Angie, Karin Slaughter

Angie

Karin Slaughter

HarperCollins

Introduction

Ce livre a été lu en septembre 2017. J’avais décidé d’écrire un commentaire plutôt qu’une vraie chronique car j’avais lu ce livre à une période très difficile pour moi. En effet, je venais de perdre mon chien, notre compagnon depuis plus de treize ans. Mais aussi, je ne voulais surtout pas spoiler pour les personnes qui voudraient commencer à lire l’œuvre de Karin Slaughter dans l’ordre. C’est d’ailleurs ce que je vous conseille, car en ce qui me concerne, je suis très attachée aux personnages. Bien que ce tome puisse se lire sans avoir lu les autres, il parle de détails qui peuvent gâcher vos futures lectures.

Présentation

Je trouve que la quatrième de couverture révèle trop d’indices sur l’enquête en cours. J’ai fait un copié-collé, ayant pris le soin de supprimer la partie à ne pas lire :

Le corps sans vie d’un ex-flic vient d’être signalé dans un bâtiment destiné à devenir le prochain nightclub branché d’une star du basketball ; Marcus Rippy. Parce que ses empreintes sont retrouvées sur cette scène de crime particulièrement sordide, Angie est recherchée par la police d’Atlanta.
Elle est la femme de Will Trent, policier taiseux dont Rippy est un ennemi personnel.
[…]
Elle est surtout une flic, une survivante, une manipulatrice. Une femme qui a décidé d’en protéger une autre, sans limite.
Et Will Trent le sait bien : sa femme peut disparaitre ; elle finit toujours par revenir.
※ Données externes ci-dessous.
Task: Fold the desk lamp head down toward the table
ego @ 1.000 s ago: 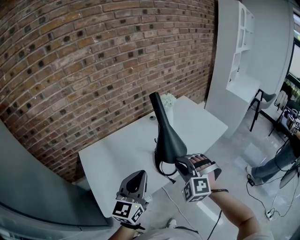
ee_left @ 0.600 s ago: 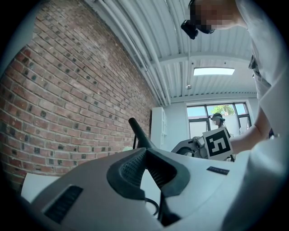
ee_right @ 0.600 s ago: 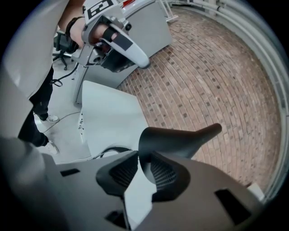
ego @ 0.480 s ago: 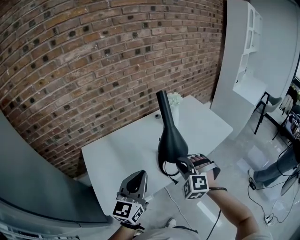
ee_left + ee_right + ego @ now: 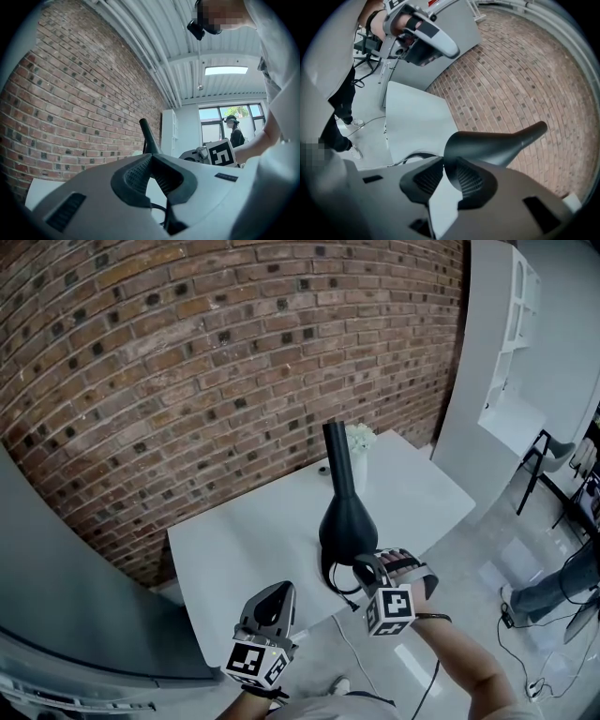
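While the right gripper (image 5: 445,169) clamps the rim of the black lamp head (image 5: 487,145) above the white table (image 5: 234,540), the left gripper (image 5: 151,158) hangs nearby, jaws together and empty.

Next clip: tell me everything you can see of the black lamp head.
The lamp head is a smooth, matte black funnel-shaped shade that looks like plastic or painted metal. Its wide rounded bell narrows into a long neck that points up toward the brick wall. It sits over the near edge of the white table, bell end low and toward the person. The right claw pinches its rim, and a dark cable loops beneath it. I cannot tell whether it is lit.
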Available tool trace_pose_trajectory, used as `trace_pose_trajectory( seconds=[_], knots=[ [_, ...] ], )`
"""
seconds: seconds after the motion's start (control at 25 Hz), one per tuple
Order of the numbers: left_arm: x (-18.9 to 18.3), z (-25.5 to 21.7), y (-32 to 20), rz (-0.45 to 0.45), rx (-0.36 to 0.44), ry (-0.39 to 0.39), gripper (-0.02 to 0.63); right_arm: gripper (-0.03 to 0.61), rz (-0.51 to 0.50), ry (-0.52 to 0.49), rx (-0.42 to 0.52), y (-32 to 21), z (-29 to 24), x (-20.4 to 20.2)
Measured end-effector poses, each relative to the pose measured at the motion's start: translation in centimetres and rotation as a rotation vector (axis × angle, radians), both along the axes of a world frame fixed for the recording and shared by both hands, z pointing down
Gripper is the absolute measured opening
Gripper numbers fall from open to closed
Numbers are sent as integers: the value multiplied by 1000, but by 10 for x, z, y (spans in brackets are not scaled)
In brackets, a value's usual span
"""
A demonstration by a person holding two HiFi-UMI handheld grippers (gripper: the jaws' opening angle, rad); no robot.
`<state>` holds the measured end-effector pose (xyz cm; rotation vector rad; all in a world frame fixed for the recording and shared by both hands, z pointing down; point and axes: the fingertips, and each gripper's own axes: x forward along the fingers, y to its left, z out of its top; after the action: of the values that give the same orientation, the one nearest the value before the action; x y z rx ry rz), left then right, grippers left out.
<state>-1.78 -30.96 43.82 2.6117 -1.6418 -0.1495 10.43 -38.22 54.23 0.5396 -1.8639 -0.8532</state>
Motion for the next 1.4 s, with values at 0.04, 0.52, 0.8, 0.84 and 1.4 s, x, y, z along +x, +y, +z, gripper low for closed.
trace_pose_trajectory(
  seconds=[0.04, 0.52, 0.8, 0.84, 1.4],
  knots=[
    [1, 1, -1, -3, -2, 0, 8, 92, -7, -3, -2, 0, 0, 0],
    [8, 7, -5, -21, -7, 5, 8, 92, -18, -46, 4, 1, 0, 1],
    [11, 5, 1, -1, -3, 5, 8, 92, 4, -88, 22, 13, -12, -3],
    [11, 4, 3, 2, -2, 5, 8, 92, 11, -98, 22, 15, -14, -4],
    [-1, -1, 36, 67, 21, 16, 8, 88, 137, -456, -56, 70, -45, -31]
  ],
)
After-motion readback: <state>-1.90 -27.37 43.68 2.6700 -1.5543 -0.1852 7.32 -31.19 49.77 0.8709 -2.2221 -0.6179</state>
Avec un plan.

Mon avis

Angie est un véritable page-Turner, comme toujours avec cette auteure. Je l’ai trouvé un peu moins noir qu’habituellement, mais le suspense est total. J’ai été surprise plus d’une fois par des rebondissements. J’ai beaucoup aimé le développement de la psychologie des personnages. Au dos du livre, il est écrit « Will Trent révèle enfin ses blessures… », mais pas seulement. Ce livre parle beaucoup d’Angie. J’ai lu que certains lecteurs n’avaient pas ressenti d’empathie pour cette femme manipulatrice, destructrice, alors que moi, j’en ai ressenti « contre mon gré ».😀 Sara est peu présente physiquement, mais l’est en filigrane.
Il y a des personnages très noirs, d’autres qu’on pourrait supporter si on ne découvrait pas qui ils sont réellement et d’autres qui pourraient être nos amis.
Comme à son habitude, Karin Slaughter écrit un pavé (572 pages) sur un espace temporel très court, environ une semaine. Cela lui permet de développer l’enquête de façon très détaillée et à nous qui la lisons, d’avoir la sensation d’y participer en temps réel. Il n’y a pas de temps mort, pas de longueurs, tout s’enchaîne.

Conclusion

Pardon encore pour cette chronique. J’espère que malgré tout, j’aurais réussi à vous transmettre mon enthousiasme pour « Angie », à vous donner envie de le lire, car c’est du grand Karin Slaughter.